--- START ---
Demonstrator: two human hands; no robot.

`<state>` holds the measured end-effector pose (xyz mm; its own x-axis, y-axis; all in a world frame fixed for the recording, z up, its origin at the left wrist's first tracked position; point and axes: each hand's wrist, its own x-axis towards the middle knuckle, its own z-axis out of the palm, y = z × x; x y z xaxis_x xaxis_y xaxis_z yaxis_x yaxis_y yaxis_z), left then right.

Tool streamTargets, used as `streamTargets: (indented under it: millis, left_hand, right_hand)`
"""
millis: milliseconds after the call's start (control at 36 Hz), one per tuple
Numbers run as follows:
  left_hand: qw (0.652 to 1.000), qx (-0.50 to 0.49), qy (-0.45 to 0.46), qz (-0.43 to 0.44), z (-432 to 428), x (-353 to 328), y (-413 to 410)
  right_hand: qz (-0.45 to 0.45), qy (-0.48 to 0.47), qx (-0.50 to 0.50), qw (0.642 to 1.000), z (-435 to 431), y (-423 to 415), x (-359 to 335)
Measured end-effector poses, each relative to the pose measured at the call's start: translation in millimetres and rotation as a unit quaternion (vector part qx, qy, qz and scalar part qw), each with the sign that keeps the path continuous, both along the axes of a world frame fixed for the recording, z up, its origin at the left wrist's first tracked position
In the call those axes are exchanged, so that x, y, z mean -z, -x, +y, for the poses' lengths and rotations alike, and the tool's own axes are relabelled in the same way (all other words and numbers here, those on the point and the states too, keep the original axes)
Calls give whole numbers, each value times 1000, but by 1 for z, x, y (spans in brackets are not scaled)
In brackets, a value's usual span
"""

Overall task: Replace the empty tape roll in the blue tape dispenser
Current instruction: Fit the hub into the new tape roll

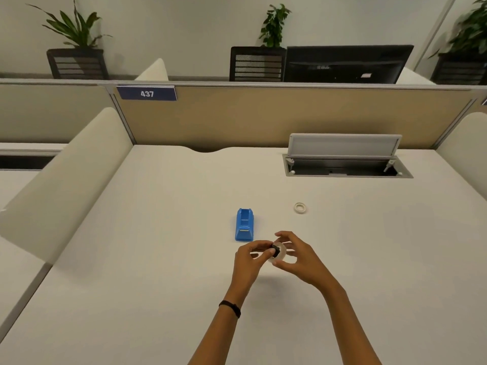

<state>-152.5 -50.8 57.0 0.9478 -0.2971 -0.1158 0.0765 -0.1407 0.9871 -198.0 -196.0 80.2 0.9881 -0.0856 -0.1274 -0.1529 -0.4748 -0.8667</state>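
The blue tape dispenser (pixel 244 225) is stood on the white table (pixel 158 259) around mid-table, its roll bay seen open with nothing in it, narrow end toward the near edge. Just beside it, toward the near edge and slightly right, a clear tape roll (pixel 279 253) with a black hub (pixel 276 251) at its centre is held between both hands, above the table. The left hand (pixel 250 262) is pinched on the black hub with thumb and fingertips; a black band (pixel 230 308) is worn on that wrist. The right hand (pixel 295 256) is curled around the roll's rim, thumb below and fingers arched over; whether the hub is fully seated in the roll cannot be told. A second, whitish ring-shaped roll (pixel 300 208) is laid flat farther right and toward the far edge, well apart from the dispenser. A cable hatch (pixel 345 164) with raised lid is set near the far right edge, ahead of a tan partition (pixel 263 114) with a "437" label (pixel 146 93).
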Motion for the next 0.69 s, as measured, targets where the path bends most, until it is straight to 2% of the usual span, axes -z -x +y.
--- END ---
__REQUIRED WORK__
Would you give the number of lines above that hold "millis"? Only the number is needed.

__WRITTEN RESPONSE__
2